1Department of Medical and Molecular Genetics, Indiana University School of Medicine, Indianapolis, IN, USA

2Department of Medicine, Indiana University School of Medicine, Indianapolis, IN, USA

3Susan G. Komen Tissue Bank at IU Simon Cancer Center, Indianapolis, IN, USA

4Department of Epidemiology, Richard M. Fairbanks School of Public Health, Indiana University, Indianapolis, IN, USA

5Department of Internal Medicine, College of Medicine, Markey Cancer Center, University of Kentucky, Lexington, KY, USA

Correspondence to:

Hiromi Tanaka, email: [email protected]

Keywords: BRCA1; BRCA2; telomere; circulating cell-free DNA; qPCR

Received: November 03, 2017     Accepted: December 21, 2017     Published: December 29, 2017


Plasma cell-free DNA (cfDNA) is a small DNA fragment circulating in the bloodstream originating from both non-tumor- and tumor-derived cells.
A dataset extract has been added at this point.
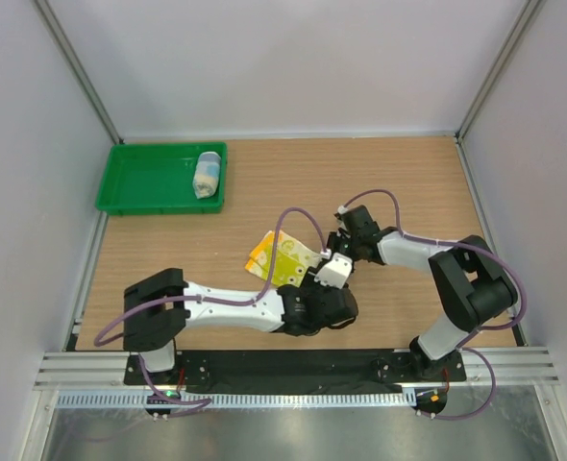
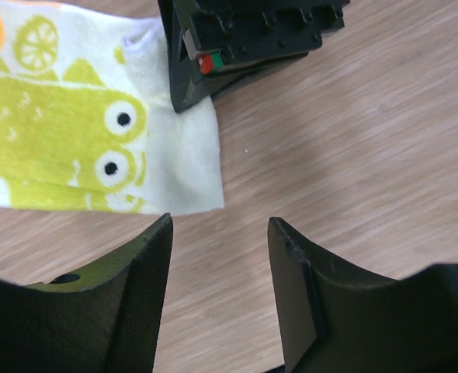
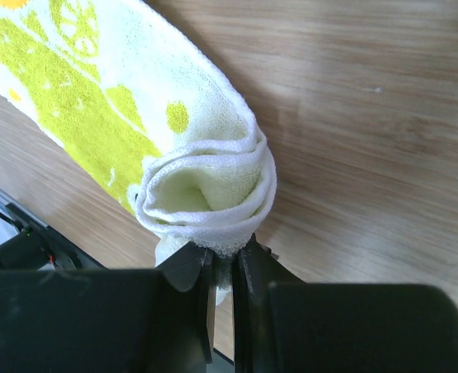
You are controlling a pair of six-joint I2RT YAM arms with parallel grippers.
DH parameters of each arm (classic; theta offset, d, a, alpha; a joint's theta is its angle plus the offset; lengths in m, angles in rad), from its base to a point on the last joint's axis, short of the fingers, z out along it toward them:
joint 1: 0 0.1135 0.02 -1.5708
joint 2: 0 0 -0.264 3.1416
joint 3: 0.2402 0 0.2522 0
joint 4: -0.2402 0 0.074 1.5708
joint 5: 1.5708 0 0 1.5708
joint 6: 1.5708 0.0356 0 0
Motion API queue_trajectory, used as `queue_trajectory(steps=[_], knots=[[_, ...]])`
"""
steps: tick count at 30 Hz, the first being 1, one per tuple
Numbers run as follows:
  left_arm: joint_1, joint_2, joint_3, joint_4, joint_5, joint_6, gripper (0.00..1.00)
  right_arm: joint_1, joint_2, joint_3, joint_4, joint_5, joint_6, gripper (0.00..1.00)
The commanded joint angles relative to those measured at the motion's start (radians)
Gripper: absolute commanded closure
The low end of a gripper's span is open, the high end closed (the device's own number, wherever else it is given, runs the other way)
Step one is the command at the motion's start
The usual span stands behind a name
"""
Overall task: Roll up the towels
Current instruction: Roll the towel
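Well off to the left of both jaws, a light blue and white patterned towel lies rolled in a green plastic tray. The left jaws stand partly apart and empty over the wooden worktop — the flat corner of the long yellow-green and white printed towel lies just ahead of them. The right jaws are narrow — pinched on its rolled end.

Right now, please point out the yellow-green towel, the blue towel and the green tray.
yellow-green towel point(image 1: 282, 256): top view, flat printed part.
blue towel point(image 1: 207, 176): top view, middle of the roll.
green tray point(image 1: 139, 182): top view, bare floor.
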Motion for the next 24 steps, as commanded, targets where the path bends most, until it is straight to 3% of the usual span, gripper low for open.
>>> queue_trajectory(steps=[1,14,24], knots=[[-0.016,0.076,0.077,-0.035,-0.222,0.064,0.46,0.008,-0.049,0.041,-0.067,0.004,-0.019,0.89],[-0.028,0.191,0.067,0.006,-0.239,0.049,0.44,0.008,-0.103,0.054,-0.087,-0.044,-0.010,0.90],[-0.028,0.173,-0.031,0.122,-0.216,0.061,0.58,0.009,-0.117,0.060,-0.094,-0.088,0.004,0.90]])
A previous study showed that a plasma telomeric cfDNA level decreases in sporadic breast cancer patients compared to controls. Tumor suppressor gene products including BRCA1 and BRCA2 (BRCA1&2) play an important role in telomere maintenance. In this study, we hypothesized that the plasma telomeric cfDNA level is associated with the mutation status of BRCA1&2 genes. To test this hypothesis, we performed plasma telomeric cfDNA quantitative PCR (qPCR)-based assays to compare 28 women carriers of the BRCA1&2 mutation with age-matched controls of 28 healthy women. The results showed that the plasma telomeric cfDNA level was lower in unaffected BRCA1&2 mutation carriers than in age-matched controls from non-obese women (BMI < 30), while there was no association between unaffected BRCA1&2 mutation carriers and age-matched controls in obese women (BMI > 30). Moreover, the plasma telomeric cfDNA level applied aptly to the Tyrer-Cuzick model in non-obese women. These findings suggest that circulating cfDNA may detect dysfunctional telomeres derived from cells with BRCA1&2 mutations and, therefore, its level is associated with breast cancer susceptibility. This pilot study warrants further investigation to elucidate the implication of plasma telomeric cfDNA levels in relation to cancer and obesity.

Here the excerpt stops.